◆ What needs to be done:
Look through the records that follow. Copy every line containing the word "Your".

◆ Exercise inputs:
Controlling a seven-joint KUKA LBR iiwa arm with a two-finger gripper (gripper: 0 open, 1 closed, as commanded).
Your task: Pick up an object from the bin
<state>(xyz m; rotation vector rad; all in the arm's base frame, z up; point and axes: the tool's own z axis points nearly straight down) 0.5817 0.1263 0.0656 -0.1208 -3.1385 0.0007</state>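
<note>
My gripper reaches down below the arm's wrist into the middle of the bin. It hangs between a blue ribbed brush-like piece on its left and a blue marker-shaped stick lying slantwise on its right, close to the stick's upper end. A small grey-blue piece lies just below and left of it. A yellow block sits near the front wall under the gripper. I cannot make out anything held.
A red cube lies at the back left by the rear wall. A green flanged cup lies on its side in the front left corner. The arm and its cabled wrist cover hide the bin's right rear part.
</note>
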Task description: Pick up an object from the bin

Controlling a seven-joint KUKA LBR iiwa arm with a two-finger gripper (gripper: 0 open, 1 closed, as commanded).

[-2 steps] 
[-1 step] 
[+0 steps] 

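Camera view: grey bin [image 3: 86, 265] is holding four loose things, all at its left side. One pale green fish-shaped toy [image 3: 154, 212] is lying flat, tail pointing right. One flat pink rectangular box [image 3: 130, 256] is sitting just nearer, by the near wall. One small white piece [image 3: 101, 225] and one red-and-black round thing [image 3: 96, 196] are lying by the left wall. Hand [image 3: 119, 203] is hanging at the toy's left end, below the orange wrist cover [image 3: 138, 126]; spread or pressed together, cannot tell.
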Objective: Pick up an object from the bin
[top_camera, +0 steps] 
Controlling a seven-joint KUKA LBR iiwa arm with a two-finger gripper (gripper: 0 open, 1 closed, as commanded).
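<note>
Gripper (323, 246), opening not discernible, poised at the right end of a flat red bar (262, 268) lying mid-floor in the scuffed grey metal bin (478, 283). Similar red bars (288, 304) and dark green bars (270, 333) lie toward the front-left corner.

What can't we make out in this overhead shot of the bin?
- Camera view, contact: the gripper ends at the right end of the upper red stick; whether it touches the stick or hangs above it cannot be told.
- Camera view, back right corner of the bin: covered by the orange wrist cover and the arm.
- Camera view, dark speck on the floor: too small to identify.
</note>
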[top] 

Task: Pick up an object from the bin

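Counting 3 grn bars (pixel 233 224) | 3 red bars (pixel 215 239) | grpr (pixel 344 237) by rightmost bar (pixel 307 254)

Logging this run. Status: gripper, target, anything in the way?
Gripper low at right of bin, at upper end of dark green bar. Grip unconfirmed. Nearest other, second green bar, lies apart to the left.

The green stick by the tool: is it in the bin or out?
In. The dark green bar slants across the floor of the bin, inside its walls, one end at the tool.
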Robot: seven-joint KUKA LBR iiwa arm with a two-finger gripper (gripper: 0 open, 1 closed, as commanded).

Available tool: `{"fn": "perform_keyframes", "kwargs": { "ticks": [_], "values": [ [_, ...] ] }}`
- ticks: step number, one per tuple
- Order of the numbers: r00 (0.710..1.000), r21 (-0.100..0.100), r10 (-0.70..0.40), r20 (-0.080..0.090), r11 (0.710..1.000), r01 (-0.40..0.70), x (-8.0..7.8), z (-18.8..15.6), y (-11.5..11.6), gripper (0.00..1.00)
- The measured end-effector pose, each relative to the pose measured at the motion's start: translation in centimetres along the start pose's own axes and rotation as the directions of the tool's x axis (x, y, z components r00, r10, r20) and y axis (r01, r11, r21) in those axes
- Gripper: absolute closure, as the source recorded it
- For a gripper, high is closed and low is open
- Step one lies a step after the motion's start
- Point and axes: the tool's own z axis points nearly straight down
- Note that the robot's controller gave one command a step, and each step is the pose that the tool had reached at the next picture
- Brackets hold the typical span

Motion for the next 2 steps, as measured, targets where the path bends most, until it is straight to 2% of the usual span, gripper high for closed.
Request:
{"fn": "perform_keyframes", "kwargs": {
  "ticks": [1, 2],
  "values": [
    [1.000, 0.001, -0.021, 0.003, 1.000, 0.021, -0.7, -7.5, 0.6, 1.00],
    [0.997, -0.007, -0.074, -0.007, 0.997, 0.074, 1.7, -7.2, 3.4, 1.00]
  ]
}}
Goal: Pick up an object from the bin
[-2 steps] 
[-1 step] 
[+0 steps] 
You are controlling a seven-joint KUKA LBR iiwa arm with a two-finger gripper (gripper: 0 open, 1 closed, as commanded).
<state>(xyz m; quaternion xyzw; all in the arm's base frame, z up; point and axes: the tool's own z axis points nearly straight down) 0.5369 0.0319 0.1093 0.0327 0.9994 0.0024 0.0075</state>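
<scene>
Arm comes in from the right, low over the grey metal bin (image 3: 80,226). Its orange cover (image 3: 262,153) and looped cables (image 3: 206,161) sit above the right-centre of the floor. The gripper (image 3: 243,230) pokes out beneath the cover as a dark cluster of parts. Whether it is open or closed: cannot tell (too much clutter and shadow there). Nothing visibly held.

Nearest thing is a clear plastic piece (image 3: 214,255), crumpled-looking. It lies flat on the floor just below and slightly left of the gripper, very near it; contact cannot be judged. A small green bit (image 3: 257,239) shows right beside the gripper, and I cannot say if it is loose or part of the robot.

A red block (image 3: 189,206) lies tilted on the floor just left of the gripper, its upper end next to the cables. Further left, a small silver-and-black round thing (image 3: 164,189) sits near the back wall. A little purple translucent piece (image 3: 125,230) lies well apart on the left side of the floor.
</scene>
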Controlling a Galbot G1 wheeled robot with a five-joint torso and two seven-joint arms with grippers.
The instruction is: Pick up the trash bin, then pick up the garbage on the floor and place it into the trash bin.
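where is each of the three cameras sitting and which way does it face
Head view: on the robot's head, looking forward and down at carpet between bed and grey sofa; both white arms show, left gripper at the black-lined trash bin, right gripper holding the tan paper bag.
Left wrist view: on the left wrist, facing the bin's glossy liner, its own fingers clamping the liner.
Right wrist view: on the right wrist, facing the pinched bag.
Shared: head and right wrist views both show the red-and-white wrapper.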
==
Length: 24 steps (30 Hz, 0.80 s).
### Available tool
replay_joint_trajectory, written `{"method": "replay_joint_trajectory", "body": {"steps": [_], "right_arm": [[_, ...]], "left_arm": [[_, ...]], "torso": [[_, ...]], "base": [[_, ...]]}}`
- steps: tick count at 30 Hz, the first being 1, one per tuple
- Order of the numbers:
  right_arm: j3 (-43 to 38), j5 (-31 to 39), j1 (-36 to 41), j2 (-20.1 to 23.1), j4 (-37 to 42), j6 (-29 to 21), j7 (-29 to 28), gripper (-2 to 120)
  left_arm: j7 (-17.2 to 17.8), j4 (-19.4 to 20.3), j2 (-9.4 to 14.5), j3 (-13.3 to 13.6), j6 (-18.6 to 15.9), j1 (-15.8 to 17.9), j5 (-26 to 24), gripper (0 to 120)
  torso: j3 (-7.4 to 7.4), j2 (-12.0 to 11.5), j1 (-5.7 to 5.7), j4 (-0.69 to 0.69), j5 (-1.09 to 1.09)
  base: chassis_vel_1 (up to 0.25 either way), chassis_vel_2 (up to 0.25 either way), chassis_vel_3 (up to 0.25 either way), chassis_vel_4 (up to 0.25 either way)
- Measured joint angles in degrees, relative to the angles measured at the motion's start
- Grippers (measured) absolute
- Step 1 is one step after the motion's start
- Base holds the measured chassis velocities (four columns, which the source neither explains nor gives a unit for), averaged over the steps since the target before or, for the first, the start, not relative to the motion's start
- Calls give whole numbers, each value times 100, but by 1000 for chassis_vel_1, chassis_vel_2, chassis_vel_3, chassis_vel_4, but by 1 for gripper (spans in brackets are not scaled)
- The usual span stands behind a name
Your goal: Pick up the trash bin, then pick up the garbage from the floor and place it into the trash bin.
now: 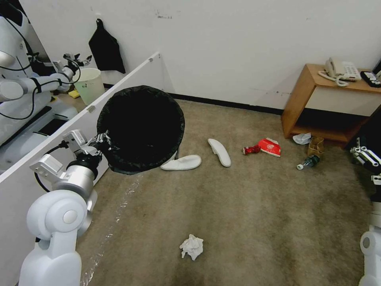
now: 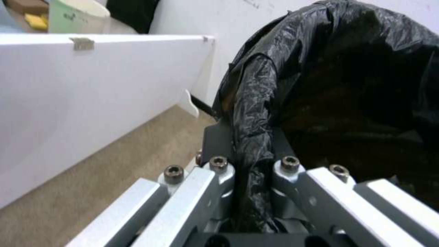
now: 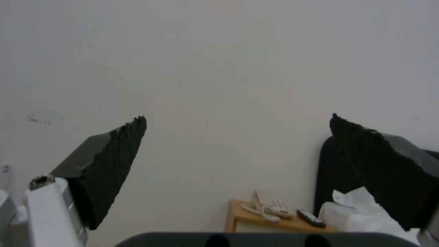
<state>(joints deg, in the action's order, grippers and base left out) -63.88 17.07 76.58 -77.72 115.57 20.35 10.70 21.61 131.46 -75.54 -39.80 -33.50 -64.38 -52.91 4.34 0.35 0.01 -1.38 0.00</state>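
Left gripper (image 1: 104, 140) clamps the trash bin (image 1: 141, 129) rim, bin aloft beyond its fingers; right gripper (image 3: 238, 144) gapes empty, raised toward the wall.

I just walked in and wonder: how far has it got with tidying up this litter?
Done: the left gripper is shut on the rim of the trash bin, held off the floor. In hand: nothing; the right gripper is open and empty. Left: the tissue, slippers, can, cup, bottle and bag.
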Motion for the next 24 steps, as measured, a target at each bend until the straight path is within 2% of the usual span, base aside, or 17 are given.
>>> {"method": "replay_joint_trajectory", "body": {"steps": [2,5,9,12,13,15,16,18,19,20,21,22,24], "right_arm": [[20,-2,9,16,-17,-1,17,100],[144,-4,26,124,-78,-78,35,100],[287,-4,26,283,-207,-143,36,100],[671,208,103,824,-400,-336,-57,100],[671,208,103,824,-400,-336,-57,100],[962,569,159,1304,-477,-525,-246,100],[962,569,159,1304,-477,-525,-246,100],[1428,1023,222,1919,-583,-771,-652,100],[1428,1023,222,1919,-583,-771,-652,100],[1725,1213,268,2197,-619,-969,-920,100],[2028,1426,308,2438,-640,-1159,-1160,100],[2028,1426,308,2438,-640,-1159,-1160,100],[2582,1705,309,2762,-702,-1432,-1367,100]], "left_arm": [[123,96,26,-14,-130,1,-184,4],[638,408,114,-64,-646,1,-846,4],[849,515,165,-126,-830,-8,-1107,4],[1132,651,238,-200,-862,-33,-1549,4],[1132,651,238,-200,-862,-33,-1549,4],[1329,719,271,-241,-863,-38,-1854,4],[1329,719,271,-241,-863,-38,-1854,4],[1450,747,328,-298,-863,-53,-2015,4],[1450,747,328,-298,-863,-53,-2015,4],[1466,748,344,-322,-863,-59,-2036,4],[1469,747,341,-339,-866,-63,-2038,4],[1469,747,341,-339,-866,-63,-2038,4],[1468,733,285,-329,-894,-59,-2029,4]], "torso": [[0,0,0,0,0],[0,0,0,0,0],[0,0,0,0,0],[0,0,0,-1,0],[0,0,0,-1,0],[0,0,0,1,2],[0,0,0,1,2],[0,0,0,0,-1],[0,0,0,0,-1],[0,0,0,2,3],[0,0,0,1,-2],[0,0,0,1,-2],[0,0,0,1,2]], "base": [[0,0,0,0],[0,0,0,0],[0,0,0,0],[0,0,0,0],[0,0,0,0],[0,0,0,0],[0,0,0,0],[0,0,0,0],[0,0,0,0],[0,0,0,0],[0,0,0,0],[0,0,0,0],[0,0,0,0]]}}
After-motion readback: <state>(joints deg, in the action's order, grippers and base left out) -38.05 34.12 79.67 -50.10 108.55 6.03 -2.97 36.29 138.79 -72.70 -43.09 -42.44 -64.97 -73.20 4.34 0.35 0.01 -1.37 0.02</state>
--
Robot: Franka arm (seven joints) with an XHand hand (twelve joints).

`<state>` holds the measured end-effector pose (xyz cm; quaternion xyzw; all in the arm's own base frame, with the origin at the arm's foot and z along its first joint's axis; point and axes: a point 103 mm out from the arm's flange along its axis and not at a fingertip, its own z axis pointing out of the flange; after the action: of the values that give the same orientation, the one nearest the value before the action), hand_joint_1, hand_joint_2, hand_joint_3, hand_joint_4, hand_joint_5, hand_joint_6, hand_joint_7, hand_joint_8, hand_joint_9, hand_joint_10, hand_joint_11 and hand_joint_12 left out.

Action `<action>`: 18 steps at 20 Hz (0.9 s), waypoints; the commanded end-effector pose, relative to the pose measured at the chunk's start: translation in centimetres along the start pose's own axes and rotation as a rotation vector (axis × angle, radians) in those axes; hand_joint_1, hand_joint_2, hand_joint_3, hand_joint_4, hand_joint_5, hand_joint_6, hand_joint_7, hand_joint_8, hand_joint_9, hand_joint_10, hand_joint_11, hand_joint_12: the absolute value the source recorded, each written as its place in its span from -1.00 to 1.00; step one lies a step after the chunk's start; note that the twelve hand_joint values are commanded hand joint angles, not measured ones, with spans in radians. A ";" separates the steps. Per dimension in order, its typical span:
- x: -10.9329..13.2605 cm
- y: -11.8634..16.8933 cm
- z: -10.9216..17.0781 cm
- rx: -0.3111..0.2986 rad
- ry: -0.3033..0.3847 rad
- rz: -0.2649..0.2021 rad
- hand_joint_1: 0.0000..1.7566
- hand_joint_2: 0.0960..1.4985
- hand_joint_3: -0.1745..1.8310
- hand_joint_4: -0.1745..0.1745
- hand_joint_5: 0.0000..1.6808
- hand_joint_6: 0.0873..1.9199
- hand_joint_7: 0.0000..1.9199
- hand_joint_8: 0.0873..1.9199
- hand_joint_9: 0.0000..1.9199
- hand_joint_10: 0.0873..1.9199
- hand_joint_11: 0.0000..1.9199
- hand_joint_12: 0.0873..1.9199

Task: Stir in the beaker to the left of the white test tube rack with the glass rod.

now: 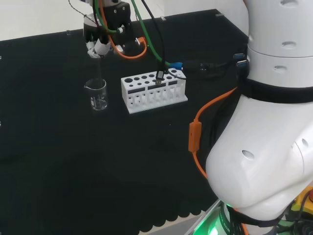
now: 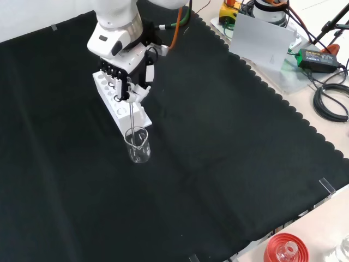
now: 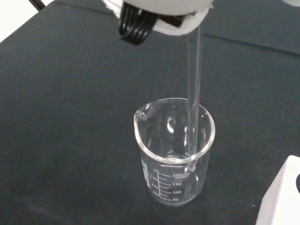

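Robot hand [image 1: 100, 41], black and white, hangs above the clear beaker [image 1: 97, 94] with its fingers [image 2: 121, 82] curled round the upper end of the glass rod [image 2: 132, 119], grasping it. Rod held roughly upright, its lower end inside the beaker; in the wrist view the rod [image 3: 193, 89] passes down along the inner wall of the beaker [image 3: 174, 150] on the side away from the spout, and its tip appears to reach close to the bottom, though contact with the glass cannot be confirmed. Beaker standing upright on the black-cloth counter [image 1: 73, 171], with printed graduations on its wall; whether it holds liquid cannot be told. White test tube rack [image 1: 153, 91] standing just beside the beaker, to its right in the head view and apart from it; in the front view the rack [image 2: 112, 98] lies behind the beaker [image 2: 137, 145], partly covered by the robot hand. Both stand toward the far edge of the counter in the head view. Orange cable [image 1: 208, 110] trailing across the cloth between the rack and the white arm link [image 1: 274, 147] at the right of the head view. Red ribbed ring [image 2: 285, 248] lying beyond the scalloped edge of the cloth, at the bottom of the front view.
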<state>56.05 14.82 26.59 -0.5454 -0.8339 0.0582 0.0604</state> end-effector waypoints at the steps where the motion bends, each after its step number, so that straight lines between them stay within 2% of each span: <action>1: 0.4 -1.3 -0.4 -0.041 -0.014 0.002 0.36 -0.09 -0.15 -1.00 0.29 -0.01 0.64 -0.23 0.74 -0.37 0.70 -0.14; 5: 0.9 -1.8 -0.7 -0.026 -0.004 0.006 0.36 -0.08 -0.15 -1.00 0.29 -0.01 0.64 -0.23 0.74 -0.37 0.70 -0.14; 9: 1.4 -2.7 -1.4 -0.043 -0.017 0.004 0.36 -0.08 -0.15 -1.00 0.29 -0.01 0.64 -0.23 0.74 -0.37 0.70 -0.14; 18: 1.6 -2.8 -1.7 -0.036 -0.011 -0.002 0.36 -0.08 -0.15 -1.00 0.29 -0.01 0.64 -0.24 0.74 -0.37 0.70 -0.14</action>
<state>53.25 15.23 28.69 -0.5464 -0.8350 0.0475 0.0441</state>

◆ Exercise answer:
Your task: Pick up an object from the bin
Your goal: Pick up the trash bin, then pick up the garbage from the floor and place it into the trash bin.

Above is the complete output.